◆ PROMPT ◆
Repeat the listing below line for line, exactly as shown.

◆ SOURCE DATA ◆
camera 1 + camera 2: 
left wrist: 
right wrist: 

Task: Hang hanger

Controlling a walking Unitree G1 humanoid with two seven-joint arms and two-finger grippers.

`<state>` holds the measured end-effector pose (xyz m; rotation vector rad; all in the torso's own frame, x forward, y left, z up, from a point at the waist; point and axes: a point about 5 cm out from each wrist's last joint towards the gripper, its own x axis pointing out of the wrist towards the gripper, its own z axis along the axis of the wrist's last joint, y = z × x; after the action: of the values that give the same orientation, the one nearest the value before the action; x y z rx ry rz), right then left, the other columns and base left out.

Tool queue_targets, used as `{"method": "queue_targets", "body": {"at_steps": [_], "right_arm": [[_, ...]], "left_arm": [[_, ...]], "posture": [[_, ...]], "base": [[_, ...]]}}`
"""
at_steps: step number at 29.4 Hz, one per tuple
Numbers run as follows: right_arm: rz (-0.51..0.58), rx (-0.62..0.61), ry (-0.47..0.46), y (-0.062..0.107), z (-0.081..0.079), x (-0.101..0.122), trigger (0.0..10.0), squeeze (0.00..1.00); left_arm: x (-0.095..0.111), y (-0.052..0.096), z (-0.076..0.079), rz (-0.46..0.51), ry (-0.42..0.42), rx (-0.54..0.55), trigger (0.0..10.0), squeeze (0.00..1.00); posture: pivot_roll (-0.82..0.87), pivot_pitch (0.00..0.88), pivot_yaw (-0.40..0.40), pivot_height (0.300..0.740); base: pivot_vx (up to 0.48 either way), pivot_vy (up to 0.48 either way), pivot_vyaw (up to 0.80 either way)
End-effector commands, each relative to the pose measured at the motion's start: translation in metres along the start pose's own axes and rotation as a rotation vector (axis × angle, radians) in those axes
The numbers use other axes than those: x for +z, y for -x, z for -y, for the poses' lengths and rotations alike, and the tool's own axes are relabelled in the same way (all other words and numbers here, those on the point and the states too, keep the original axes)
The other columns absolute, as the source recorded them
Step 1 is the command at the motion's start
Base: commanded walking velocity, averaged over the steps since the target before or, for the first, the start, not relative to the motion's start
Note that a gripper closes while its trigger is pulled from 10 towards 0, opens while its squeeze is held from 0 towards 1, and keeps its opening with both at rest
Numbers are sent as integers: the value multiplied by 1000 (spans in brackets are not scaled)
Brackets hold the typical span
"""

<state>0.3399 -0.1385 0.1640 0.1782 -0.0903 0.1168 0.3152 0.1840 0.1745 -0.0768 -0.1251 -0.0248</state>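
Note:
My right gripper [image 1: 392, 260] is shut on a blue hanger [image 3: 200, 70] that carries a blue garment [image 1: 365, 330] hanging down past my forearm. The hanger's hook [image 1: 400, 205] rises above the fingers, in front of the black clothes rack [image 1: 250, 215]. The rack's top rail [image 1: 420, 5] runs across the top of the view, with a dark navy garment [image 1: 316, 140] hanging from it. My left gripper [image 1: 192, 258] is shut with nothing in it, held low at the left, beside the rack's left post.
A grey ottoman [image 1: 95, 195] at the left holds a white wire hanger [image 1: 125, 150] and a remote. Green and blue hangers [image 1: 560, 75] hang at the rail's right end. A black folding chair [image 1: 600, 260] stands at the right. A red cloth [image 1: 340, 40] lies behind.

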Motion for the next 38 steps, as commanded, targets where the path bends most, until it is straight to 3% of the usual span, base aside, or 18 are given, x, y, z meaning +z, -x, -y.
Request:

◆ WRITTEN REPLY ◆
camera 1 + camera 2: 
left wrist: 
right wrist: 

Task: Hang hanger

Controlling a walking Unitree G1 humanoid with two seven-joint arms and two-finger grippers.

`<state>` holds the measured end-effector pose (xyz m; rotation vector rad; all in the torso's own frame, x forward, y left, z up, from a point at the waist; point and axes: a point about 5 cm out from each wrist's last joint towards the gripper, its own x axis pointing out of the wrist towards the gripper, its own z axis along the axis of the wrist's last joint, y = z × x; after the action: of the values that give the same orientation, the one nearest the value before the action; x y z rx ry rz), right then left, the other columns and base left out.

Tool queue_targets, used as `{"method": "queue_targets", "body": {"at_steps": [_], "right_arm": [[_, ...]], "left_arm": [[_, ...]], "posture": [[_, ...]], "base": [[_, ...]]}}`
"""
at_steps: step number at 29.4 Hz, one per tuple
Numbers run as follows: right_arm: rz (-0.51..0.58), rx (-0.62..0.61), ry (-0.47..0.46), y (-0.062..0.107), z (-0.081..0.079), x (-0.101..0.122), trigger (0.0..10.0), squeeze (0.00..1.00); left_arm: x (-0.095..0.111), y (-0.052..0.096), z (-0.076..0.079), rz (-0.46..0.51), ry (-0.42..0.42), rx (-0.54..0.55), trigger (0.0..10.0), squeeze (0.00..1.00); posture: pivot_roll (-0.82..0.87), pivot_pitch (0.00..0.88), pivot_yaw (-0.40..0.40), pivot_height (0.300..0.740); base: pivot_vx (up to 0.48 either way), pivot_vy (up to 0.48 either way), pivot_vyaw (up to 0.80 either way)
End-effector commands, each relative to the pose measured at the motion's start: translation in metres along the start pose's own axes and rotation as a rotation vector (axis × angle, radians) in those axes
The numbers use other axes than those: x for +z, y for -x, z for -y, for the poses' lengths and rotations alike, and the tool's own axes are relabelled in the same way (all other words and numbers here, those on the point and the states too, keep the original axes)
The other columns absolute, as the source recorded them
Step 1 is the command at the motion's start
Base: commanded walking velocity, averaged over the steps since the target before or, for the first, the start, not relative to the motion's start
Note that a gripper closes while its trigger is pulled from 10 towards 0, opens while its squeeze is held from 0 towards 1, and keeps its opening with both at rest
Numbers are sent as integers: the value multiplied by 1000 (spans in brackets are not scaled)
Brackets hold the typical span
"""

<state>0.3399 -0.1385 0.1640 0.1782 -0.0903 0.1168 0.3152 0.1840 0.1745 -0.0768 -0.1251 -0.0248</state>
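Note:
My right gripper [image 1: 392, 260] is shut on a blue hanger [image 3: 200, 70] that carries a blue garment [image 1: 365, 330] hanging down past my forearm. The hanger's hook [image 1: 400, 205] rises above the fingers, in front of the black clothes rack [image 1: 250, 215]. The rack's top rail [image 1: 420, 5] runs across the top of the view, with a dark navy garment [image 1: 316, 140] hanging from it. My left gripper [image 1: 192, 258] is shut with nothing in it, held low at the left, beside the rack's left post.
A grey ottoman [image 1: 95, 195] at the left holds a white wire hanger [image 1: 125, 150] and a remote. Green and blue hangers [image 1: 560, 75] hang at the rail's right end. A black folding chair [image 1: 600, 260] stands at the right. A red cloth [image 1: 340, 40] lies behind.
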
Motion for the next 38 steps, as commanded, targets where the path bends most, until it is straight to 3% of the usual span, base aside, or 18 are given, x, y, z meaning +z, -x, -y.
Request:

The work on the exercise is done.